Time-Wasting: Good vs. Bad

What I am now experiencing in one isolated aspect of my life’s work, you may already have experienced or should experience. I hope you can learn from my mistakes. I also hope you can find a way to overcome your comparable mistakes inexpensively. As you read this, you may think, “That sounds a lot like my experience with . . . .” You may even encounter a “shock of recognition” — a phrase that usually refers to a moment of self-awareness in which a person recognizes the reality of what he has become or was.

I had one of those shocks this week. It was the result of my first evening spent enduring a long, miserable task that I had better accomplish: the cleaning out of my files of clippings.

I began to clip magazines and newspapers in the mid-1960s. This escalated a decade later, and became (I now see) maniacal from about 1980 to 1996. Today, I have a dozen 4-drawer legal files filled with clippings. The categories are in the hundreds.

My mania ended with the advent of the Web. I stopped subscribing to magazines and newspapers. (I still subscribe to financial newsletters.) Yet I did not save to disk most of the files that I have read on-line. I do save a few documents this way, now that there is a free disk-search-and-retrieve program that I like: Copernic’s.

But saving Web-based pages is not a mania for me. That’s because I can find more material than I have time to read on almost any topic simply by using Google.

I am in the process of moving. I want to get rid of half my filing cabinets. This means getting rid of at least half my files. Whether I will attain this goal is problematical. It took me two hours to go through the equivalent of one file drawer. That means 47 to go. It may be wiser to just put up with the files. Or maybe I should just toss out all of the files. That’s what my father-in-law did two decades ago, after 40 years of clipping stuff. At the time, I thought he had made a big mistake. I no longer do.

WASTED TIME

Every life is filled with wasted time. Every job is also filled with wasted time. We spend much of our lives collecting, learning, cataloguing, and generally burying ourselves in information that later turns out to be trivia.

It took me two hours just to skim through two boxes of clippings. I tossed out a pile of papers about 11 inches high. Most of these were yellowed newspaper clippings. I took one look and tossed most of them. Yet to file each one, I had to clip it, paste the columns on a sheet of paper, label the paper, and file it. That took time. I hate to think about how much time it took.

In the bad old days, I had only one category per document. Yet most documents should have been identified by several key words. A clipping on OPEC could have been filed under “Energy: Oil,” “foreign policy,” or “cartels.” A clipping on Henry Kissinger could have been filed under “Kissinger,” “foreign policy, “conspiracy,” “war,” or “myopic weasel.” I had to make a choice. Then I had to remember that choice.

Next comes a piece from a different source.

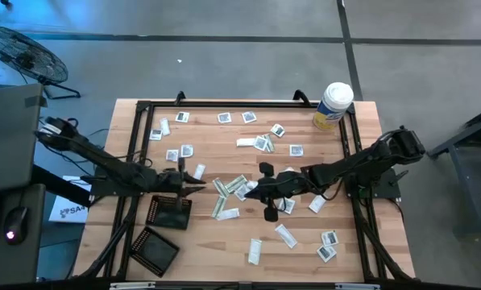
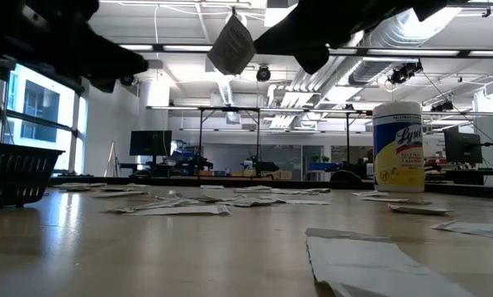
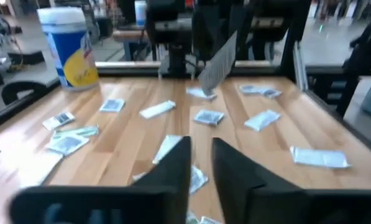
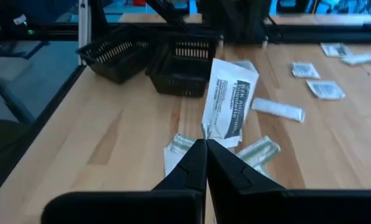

On the whole, I have been able to retrieve old articles reliably, if I could recall the article. But, after 1996, I found that I rarely went to my old files.

So, I have forgotten many categories and most clippings: thousands and thousands of clippings.

I did not know that the Web would arrive. I did not know that the way we access new knowledge and details of fading memories would change more than it changed since the invention of the printing press.

I knew by 1982 that scanning software would someday allow me to file my clippings on a hard disk. I knew that data-retrieval software would eventually enable me to retrieve whatever I had filed. I did not think it would take over a decade to produce workable but inefficient products that would do this. PageKeeper was one of them. It did not catch on. Nothing really works well yet. If it did, Microsoft would either buy it or imitate it.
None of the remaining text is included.